11. the information regarding the user-controlled changes to the first setting, the value of the user-controlled change to the first setting; the first sensor data; the time at which the first sensor data was collected; or the location of the device at the time the first sensor data was collected; indicates one or more of The device of claim 9.
12. The machine learning model: the second sensor data; the time at which the second sensor data was collected; or the location of the device at the time the second sensor data was collected; identifying the second setting of the feature based at least in part on one or more of: The device of claim 9.
13. 10. The device of claim 9, wherein the machine learning model is trained to identify the setting of the feature based at least in part on information regarding a plurality of user-controlled modifications to the feature.
14. the one or more processors, to cause automatic implementation of the second configuration, and configured to trigger automatic implementation of the second setting in response to the second sensor data indicating that the characteristic associated with the device has changed by a threshold amount. The device of claim 9.
15. A set of instructions, When executed by one or more processors of a device, the device acquiring sensor data from a sensor configured to detect a characteristic associated with the device; based at least in part on the sensor data; determining the setting of the feature on the device using a machine learning model trained to identify settings based at least in part on information regarding a plurality of user-controlled changes to a previous setting that was automatically implemented for the feature; a set of instructions including one or more instructions that cause the automatic performance of the setting of the function; Non-transitory computer-readable medium.
16. 16. The non-transitory computer-readable medium of claim 15, wherein the function is the brightness of a display of the device, the rotational orientation of the display, the volume of a speaker of the device, or the mode of a camera of the device.

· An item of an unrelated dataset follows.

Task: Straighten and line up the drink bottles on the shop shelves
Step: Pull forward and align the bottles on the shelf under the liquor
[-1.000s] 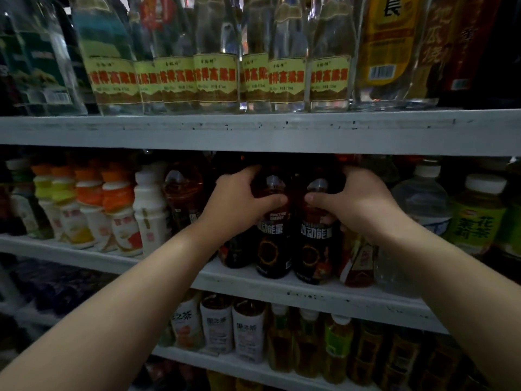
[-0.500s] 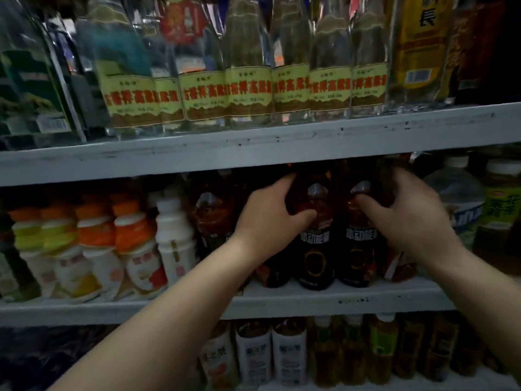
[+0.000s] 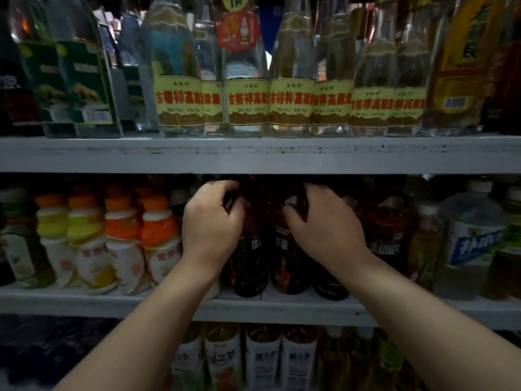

17. The machine learning model: the sensor data; the time at which the sensor data was collected; or the location of the device at the time the sensor data was collected; identifying the setting of the feature based at least in part on one or more of:
16. The non-transitory computer-readable medium of claim 15.
18. 16. The non-transitory computer-readable medium of claim 15, wherein the sensor is a photodetector, a gyroscope, a microphone, or a camera.
19. The one or more instructions, when executed by the one or more processors of the device, further cause the device to: Identifying a type of the sensor data; selecting the machine learning model from a plurality of machine learning models for use by the device based at least in part on the type of the sensor data; 16. The non-transitory computer-readable medium of claim 15.
20. The non-transitory computer-readable medium of claim 15 , wherein the characteristic associated with the device relates to a physical environment of the device or a state of the device.